Nodal analysis for both DC and AC circuits is the same analysis technique. The only difference is you are now dealing with impedance in AC circuits rather than plain resistance in DC circuits. So if you are having problems using Nodal Analysis in DC circuits, then this technique remains a problem in AC circuits. This tutorial aims to be your complete guide in using Nodal Analysis for AC circuits.

### Introduction to Nodal Analysis

The Nodal Analysis technique is derived from Kirchoff’s Current Law (KCL). Recall that KCL tells us that the algebraic sum of currents leaving or entering a junction or node is zero. Algebraic here means we take the direction of the currents into account. A current entering a node is positive while a current leaving a node is negative.

$\sum I=0$

Consider the circuit below:

At the node labeled “V1”, the current I1 is entering the node while the currents I2 and I3 are leaving the node. Thus, by KCL:

$I_{1} - I_{2} - I_{3} = 0$

At the node labeled “V2”, the current I3 is entering the node while the currents I4 and I5 are leaving the node. Thus, again, by KCL:

$I_{3} - I_{4} - I_{5} = 0$

Now what if we want to know the voltages at nodes “V1” and “V2”. Can we do it using KCL alone? Of course we can, but that would take a lot of time!

Here lies the beauty of Nodal Analysis. With this technique, we can directly solve for the node voltages. Let’s see how.

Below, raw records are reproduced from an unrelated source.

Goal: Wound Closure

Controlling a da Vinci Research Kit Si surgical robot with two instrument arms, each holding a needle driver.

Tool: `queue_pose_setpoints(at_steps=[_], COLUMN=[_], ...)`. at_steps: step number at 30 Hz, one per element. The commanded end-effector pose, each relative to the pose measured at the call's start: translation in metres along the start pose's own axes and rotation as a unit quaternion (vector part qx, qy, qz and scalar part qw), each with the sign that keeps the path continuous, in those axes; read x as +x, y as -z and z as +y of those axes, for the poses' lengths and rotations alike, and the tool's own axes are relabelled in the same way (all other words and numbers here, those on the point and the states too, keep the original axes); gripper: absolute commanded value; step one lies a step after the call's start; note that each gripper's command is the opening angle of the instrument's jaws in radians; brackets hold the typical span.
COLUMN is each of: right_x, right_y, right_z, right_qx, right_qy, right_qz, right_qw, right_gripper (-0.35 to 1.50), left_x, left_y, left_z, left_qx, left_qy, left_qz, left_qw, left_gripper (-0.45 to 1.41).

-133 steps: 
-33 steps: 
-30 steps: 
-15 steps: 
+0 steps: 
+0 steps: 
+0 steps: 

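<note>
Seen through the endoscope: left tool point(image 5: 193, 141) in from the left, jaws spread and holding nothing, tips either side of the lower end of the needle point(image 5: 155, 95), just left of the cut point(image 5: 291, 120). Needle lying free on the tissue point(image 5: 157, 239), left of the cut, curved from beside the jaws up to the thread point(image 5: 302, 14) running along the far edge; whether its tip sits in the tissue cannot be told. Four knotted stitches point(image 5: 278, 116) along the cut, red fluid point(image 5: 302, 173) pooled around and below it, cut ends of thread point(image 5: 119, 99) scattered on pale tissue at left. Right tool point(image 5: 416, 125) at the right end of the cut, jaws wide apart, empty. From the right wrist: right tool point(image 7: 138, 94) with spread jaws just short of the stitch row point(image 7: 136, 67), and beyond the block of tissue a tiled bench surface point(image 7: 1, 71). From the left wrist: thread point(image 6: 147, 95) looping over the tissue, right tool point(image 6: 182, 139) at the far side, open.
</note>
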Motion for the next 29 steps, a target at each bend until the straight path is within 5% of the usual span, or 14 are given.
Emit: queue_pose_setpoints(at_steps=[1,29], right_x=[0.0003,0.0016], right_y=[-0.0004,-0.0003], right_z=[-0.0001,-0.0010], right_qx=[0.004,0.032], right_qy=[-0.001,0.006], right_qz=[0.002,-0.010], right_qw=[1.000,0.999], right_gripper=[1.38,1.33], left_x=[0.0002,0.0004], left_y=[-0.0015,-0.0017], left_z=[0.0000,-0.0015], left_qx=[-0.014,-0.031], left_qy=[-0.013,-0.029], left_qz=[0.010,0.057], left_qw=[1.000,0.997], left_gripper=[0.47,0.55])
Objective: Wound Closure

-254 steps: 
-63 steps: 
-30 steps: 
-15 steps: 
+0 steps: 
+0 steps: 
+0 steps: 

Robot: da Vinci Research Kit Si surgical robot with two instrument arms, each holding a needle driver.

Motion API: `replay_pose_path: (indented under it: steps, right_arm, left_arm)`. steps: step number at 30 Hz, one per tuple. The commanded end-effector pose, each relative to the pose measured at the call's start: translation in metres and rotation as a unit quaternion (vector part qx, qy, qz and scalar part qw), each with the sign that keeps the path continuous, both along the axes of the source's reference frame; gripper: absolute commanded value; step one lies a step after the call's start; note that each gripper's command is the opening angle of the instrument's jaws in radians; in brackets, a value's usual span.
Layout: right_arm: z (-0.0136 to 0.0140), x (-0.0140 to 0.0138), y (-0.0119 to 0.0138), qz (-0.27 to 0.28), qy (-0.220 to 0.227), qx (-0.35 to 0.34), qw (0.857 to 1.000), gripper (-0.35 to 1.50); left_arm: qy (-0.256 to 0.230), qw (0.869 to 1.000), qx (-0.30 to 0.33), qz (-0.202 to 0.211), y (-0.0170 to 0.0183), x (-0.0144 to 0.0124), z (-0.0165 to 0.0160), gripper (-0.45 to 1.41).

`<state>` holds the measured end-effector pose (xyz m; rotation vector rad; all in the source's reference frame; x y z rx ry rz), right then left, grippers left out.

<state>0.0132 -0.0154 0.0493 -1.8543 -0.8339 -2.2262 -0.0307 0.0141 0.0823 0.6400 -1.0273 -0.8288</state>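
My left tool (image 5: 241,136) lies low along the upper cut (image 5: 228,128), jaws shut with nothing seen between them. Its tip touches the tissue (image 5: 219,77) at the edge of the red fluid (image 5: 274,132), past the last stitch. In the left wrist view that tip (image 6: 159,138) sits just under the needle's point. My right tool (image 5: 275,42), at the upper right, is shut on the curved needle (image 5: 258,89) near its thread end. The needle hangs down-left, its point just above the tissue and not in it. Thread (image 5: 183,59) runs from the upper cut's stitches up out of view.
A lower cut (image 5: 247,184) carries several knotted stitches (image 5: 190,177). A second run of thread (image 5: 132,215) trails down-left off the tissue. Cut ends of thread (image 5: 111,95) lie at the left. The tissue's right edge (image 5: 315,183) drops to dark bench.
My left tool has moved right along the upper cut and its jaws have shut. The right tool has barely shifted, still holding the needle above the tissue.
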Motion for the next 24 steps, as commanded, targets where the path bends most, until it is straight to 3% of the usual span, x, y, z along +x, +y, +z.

### Representing Current as Function of Voltage

Ohm’s Law tells us that current is the ratio of voltage and resistance:

$I = \frac{V}{R}$

This formula, however, assumes that the reference for the voltage is zero volts or ground. Remember that voltage is the unit of potential difference. Of course, you can have references other than zero volts. The general formula for current from Ohm’s Law should be:

$I = \frac{V_{higher} - V_{lower}}{R}$

Also remember that (conventional) current always go from higher potential to lower potential:

And so going back to our original circuit:

At node 1, where the node currents are:

$I_{1} - I_{2} - I_{3}=0$

I1 can be substituted with

$I_{1} = \frac{V_{s} - V_{1}}{R_{1}}$

Here, it’s safe to assume that VS is the higher potential because it’s the only voltage source!

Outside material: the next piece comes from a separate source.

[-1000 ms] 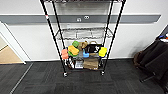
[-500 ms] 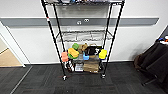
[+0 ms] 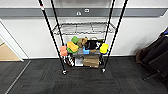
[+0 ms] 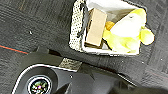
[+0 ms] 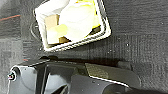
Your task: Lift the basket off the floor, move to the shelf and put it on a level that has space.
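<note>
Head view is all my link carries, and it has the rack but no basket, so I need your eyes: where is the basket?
Observer: The basket shows in the left wrist view, sitting on the dark carpet.
Operator: Is it empty?
Observer: No. A brown cardboard box lies in it beside a yellow plush toy.
Operator: Does the right wrist view see it too?
Observer: Yes, the same basket on the carpet, white lining and yellow toy showing.
Operator: Anything marked on the floor near it?
Observer: A thin red line crosses the carpet to one side.
</note>
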Available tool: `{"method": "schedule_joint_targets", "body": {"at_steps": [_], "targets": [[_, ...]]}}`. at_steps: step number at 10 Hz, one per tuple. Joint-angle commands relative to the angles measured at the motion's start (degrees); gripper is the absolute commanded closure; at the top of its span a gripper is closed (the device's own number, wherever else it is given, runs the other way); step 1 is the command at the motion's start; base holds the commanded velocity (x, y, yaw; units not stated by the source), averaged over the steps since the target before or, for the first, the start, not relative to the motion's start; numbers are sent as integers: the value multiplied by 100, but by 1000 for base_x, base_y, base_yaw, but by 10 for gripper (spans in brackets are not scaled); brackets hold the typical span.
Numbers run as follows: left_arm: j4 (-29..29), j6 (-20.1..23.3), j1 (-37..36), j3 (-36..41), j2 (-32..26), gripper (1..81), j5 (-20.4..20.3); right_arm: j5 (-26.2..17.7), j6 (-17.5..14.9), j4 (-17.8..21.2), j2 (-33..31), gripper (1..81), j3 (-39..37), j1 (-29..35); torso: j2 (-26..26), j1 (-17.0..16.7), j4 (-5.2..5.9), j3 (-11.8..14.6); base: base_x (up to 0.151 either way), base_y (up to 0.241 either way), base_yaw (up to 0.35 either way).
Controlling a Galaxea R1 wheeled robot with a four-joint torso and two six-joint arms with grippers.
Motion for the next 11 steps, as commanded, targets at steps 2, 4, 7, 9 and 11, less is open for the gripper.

We can also determine that:

$I_{2} = \frac{V_{1} - 0}{R_{2}} = \frac{V_{1}}{R_{2}}$

Since the other potential is ground or zero volts.

And for I3:

$I_{3} = \frac{V_{1} - V_{2}}{R_{3}}$

Here, we assume that V1 is higher than V2 because V1 is closer to the voltage source.

Our first nodal equation is now:

$\frac{(V_{S} - V_{1})}{R_{1}} - \frac{V_{1}}{R_{2}} - \frac{(V_{1}-V_{2})}{R_{3}} = 0$

We could repeat the same for the second node, and acquire a second equation:

$\frac{(V_{1}-V_{2})}{R_{3}} - \frac{V_{2}}{R_{4}} - \frac{V_{2}}{R_{5}}=0$

We now have two equations with the node voltages as the two unknowns!

### Nodal Analysis for AC

AC circuits now deal with impedance rather than resistance. Recall that impedance is a complex number whose real part is resistance and imaginary part is reactance.

$Z = R + jX$

A resistor’s impedance does not have an imaginary component so its impedance is equal to its resistance.

$Z_{resistor} = R$

But AC circuits now have capacitors and inductors!

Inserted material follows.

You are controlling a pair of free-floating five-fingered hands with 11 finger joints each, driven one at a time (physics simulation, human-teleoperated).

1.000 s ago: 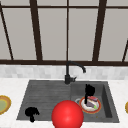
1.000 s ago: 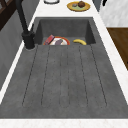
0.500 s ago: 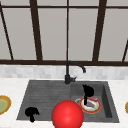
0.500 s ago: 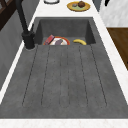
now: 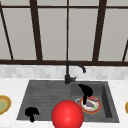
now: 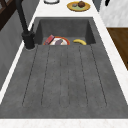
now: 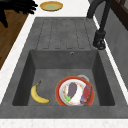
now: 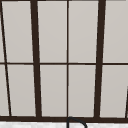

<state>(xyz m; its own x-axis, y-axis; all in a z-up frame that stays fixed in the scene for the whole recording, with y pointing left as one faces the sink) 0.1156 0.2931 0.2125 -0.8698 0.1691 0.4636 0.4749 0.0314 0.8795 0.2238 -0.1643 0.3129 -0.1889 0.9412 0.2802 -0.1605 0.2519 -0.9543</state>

A pure capacitor’s impedance has no real component and only contains an imaginary part, known as capacitive reactance:

$X_{C} = \frac{1}{j2\pi fC}$

Where j is the imaginary number and f is the frequency of the source. Similarly, a pure inductor only has an inductive reactance:

$X_{L} = j2\pi fL$

Note that pure capacitors and inductors are only theoretical. Real capacitors and inductors have small resistances which give them impedances with real parts.

Now let’s give values to the resistors in the circuit above. Also, let’s replace some of the resistors with capacitors and inductors:

Using the formulas above, the impedances of the capacitors and inductor will now be:

$X_{C1} = \frac{1}{j2\pi(100)(160\mu F)}\approx -j10$

$X_{C2} = \frac{1}{j2\pi (100)(80\mu F)}\approx -j20$

$X_{L}=j2\pi(100)(32m)\approx j20$

Redrawing the circuit:

Applying the same technique we used with DC circuits, the equations will now become:

At node 1:

$\frac{(V_{S} - V_{1})}{10} - \frac{V_{1}}{-j20} - \frac{(V_{1}-V_{2})}{j20}=0$

At node 2:

$\frac{(V_{1} - V_{2})}{j20} - \frac{V_{2}}{20} - \frac{V_{2}}{-j10}=0$

The next challenge here is using the appropriate technique to solve for the unknowns V1 and V2. Cramer’s Rule is a good tool to used.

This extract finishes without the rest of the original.